[Exercise requirements]:
Print, in exact form, the lines below from the one containing "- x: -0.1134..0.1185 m" through the one containing "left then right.", and omit all others.

[Input for this task]:
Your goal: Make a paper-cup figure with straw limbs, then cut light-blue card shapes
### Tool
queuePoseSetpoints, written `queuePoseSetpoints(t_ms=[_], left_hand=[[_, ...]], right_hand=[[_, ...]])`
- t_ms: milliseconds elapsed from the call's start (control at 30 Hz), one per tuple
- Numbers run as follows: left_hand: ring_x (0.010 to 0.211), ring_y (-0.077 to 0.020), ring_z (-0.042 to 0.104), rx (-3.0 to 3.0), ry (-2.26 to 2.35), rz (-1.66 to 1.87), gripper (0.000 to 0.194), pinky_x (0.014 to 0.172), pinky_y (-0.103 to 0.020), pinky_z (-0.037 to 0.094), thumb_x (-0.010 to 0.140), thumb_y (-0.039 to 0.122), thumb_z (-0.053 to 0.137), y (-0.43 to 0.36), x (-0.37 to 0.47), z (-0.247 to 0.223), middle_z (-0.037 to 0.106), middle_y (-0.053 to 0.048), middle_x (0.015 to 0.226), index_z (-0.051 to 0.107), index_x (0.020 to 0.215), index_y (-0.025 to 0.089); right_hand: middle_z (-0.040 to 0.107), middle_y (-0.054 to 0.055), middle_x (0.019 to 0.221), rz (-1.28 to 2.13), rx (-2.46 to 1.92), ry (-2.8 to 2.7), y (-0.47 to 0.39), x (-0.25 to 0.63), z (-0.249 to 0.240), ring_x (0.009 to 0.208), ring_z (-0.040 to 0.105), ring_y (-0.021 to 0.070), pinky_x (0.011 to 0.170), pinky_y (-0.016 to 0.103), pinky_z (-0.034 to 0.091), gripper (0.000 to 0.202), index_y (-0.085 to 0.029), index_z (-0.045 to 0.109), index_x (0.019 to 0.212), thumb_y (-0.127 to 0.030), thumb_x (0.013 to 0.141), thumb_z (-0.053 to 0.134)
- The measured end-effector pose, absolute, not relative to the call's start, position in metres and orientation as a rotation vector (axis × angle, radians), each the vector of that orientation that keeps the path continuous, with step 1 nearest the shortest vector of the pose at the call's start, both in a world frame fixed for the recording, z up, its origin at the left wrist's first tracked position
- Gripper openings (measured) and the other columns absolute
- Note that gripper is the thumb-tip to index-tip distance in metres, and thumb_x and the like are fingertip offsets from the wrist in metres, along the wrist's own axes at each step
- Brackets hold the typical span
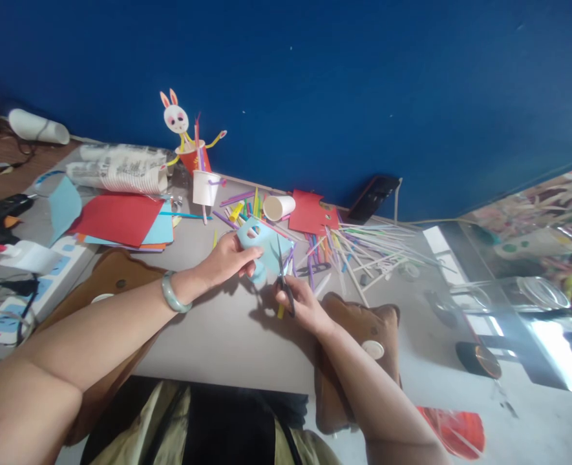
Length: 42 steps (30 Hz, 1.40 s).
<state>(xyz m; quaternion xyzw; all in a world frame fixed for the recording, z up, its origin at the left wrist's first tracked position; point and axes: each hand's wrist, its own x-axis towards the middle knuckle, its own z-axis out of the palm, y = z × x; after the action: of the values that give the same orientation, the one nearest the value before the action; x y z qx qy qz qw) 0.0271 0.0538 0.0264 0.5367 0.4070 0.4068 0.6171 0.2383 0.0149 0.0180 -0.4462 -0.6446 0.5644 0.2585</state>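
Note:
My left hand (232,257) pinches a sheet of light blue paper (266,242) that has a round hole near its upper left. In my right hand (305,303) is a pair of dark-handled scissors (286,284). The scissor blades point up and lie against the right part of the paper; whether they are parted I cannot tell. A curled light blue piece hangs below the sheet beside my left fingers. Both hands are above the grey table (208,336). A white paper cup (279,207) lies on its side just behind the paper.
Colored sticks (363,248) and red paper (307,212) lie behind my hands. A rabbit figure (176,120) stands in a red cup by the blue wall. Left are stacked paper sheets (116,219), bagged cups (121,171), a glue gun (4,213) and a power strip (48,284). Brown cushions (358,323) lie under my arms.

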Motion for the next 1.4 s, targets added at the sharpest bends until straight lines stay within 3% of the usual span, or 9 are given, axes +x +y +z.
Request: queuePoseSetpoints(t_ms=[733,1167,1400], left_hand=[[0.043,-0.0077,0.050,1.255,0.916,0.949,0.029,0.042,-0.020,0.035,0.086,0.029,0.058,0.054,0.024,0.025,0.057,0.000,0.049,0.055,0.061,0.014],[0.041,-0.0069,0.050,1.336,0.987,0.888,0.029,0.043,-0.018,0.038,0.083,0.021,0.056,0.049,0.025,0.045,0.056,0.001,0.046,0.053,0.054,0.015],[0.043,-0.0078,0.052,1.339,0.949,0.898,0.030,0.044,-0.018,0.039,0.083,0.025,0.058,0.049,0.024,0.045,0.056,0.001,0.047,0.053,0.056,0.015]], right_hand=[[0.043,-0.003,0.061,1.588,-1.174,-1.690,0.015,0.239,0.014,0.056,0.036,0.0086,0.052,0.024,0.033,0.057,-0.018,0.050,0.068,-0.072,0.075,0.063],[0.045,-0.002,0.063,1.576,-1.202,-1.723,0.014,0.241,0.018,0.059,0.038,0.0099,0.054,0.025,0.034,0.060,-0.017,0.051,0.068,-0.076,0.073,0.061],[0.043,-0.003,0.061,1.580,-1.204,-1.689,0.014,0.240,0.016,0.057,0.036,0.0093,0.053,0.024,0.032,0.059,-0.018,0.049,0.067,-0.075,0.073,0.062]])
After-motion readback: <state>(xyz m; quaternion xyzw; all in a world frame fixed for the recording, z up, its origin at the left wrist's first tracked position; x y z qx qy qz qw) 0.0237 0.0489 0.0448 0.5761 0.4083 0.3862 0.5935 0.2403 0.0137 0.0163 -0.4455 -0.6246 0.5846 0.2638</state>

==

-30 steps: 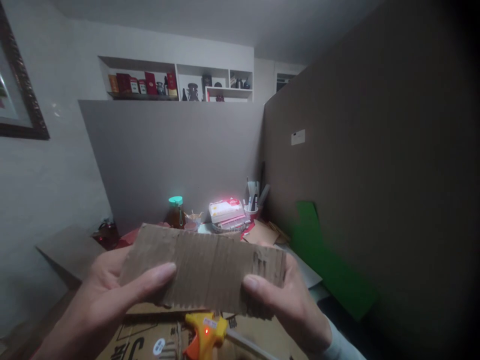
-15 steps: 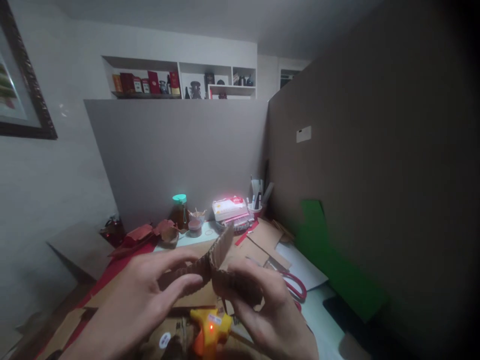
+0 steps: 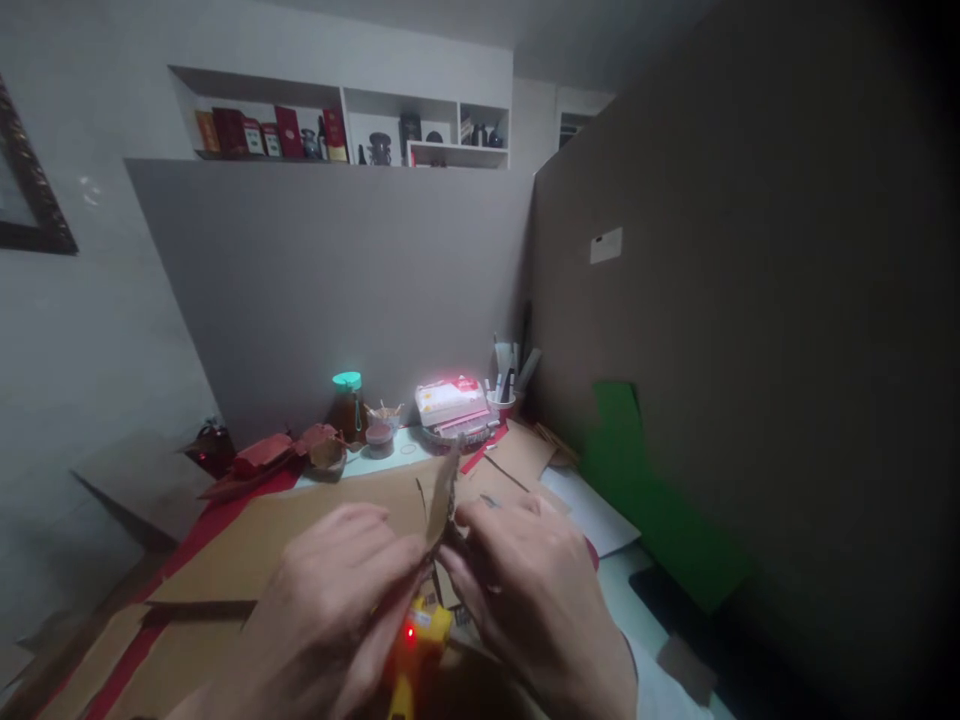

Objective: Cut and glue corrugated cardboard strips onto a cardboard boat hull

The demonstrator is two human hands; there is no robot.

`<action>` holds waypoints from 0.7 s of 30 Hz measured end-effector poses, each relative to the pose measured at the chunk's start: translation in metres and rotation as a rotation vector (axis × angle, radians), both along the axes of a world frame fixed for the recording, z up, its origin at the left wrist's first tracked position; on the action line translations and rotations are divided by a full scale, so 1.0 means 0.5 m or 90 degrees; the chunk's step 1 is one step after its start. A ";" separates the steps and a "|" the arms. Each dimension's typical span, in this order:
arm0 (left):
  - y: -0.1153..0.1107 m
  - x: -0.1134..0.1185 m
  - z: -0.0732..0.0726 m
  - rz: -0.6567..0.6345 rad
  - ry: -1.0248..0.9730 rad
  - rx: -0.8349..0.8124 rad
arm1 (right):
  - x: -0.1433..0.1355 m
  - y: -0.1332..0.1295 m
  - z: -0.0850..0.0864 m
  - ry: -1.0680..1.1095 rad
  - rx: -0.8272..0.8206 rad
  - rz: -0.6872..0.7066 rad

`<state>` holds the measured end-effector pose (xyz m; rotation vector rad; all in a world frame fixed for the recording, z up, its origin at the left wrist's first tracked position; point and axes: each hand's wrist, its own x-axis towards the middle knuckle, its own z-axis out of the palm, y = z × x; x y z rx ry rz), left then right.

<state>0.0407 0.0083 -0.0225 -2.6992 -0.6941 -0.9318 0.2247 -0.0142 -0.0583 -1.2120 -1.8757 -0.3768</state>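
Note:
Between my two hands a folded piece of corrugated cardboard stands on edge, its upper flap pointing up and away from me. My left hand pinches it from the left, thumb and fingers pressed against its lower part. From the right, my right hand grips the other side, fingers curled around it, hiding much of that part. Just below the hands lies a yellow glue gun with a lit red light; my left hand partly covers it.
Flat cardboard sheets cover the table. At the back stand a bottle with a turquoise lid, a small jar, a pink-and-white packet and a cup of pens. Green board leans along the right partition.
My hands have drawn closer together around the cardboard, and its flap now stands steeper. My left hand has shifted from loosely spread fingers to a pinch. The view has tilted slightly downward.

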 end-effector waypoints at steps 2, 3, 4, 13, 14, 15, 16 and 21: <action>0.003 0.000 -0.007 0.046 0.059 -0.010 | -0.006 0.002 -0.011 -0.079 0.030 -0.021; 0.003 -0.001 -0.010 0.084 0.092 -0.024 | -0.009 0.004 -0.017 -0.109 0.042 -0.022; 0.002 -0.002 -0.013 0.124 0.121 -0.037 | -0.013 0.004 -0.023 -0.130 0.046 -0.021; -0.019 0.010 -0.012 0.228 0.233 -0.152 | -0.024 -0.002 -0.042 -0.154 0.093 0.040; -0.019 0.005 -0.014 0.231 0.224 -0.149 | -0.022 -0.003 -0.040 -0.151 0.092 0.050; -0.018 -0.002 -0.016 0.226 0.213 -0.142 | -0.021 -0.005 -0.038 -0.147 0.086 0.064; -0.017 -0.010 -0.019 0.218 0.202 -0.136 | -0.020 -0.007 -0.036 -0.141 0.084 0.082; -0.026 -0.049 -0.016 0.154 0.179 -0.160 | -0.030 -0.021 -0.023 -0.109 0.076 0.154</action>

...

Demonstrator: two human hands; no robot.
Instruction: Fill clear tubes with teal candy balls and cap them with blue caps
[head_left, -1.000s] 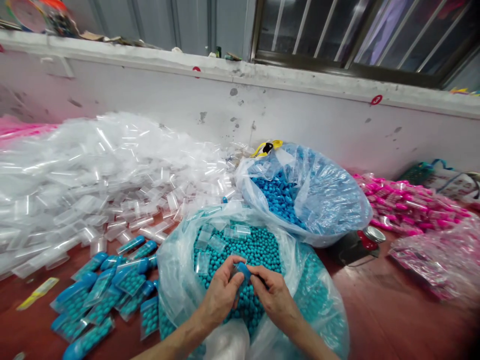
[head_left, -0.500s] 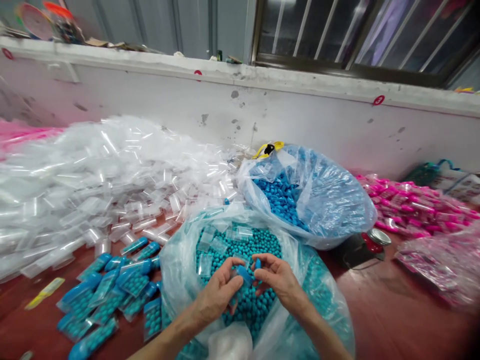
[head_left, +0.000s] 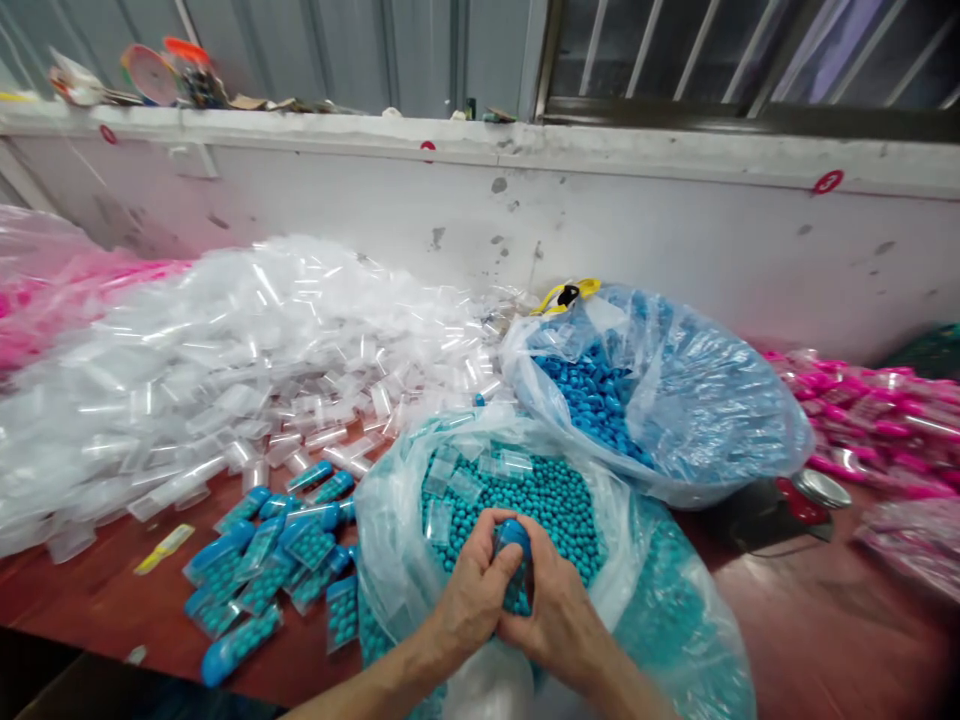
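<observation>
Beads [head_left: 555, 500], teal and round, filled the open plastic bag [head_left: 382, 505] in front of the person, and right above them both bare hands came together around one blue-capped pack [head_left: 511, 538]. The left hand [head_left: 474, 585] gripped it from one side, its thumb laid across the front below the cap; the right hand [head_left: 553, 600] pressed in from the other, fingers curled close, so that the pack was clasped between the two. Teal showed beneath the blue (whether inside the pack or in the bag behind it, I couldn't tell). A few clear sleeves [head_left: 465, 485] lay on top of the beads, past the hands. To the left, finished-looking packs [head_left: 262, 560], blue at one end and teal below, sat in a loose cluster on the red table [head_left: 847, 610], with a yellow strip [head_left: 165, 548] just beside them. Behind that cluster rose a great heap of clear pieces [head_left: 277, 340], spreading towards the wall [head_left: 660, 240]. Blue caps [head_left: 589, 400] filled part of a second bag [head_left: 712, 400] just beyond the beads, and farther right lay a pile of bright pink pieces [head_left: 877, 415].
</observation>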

[Response to this exercise]:
  - x: -0.1134..0.1185 m
  - z: -0.0732..0.0726 m
  - rz: -0.6567..0.6345 rad
  - ry: -1.0248..0.9730 rad
  - rx: -0.8349..0.8124 rad
arm1 (right):
  - x: -0.1433..0.1355 m
  - y: -0.1332..0.1295 m
  - z: -0.0850..0.0864 m
  - ry: -1.0680..1.1095 rad
  - rx: -0.8272..0.8206 rad
  - rz: -0.6872..0.7066 rad

`<state>` holds the measured end-effector pose (xyz m; rotation vector rad; all in a world frame fixed for the recording, z up, its origin at the left wrist's first tracked position; point and axes: each hand's wrist, its own x-axis towards the middle knuckle, its own z-axis out of the palm, y = z × x; x y z rx ry rz), left then right.

Output is finished, and nothing else is required.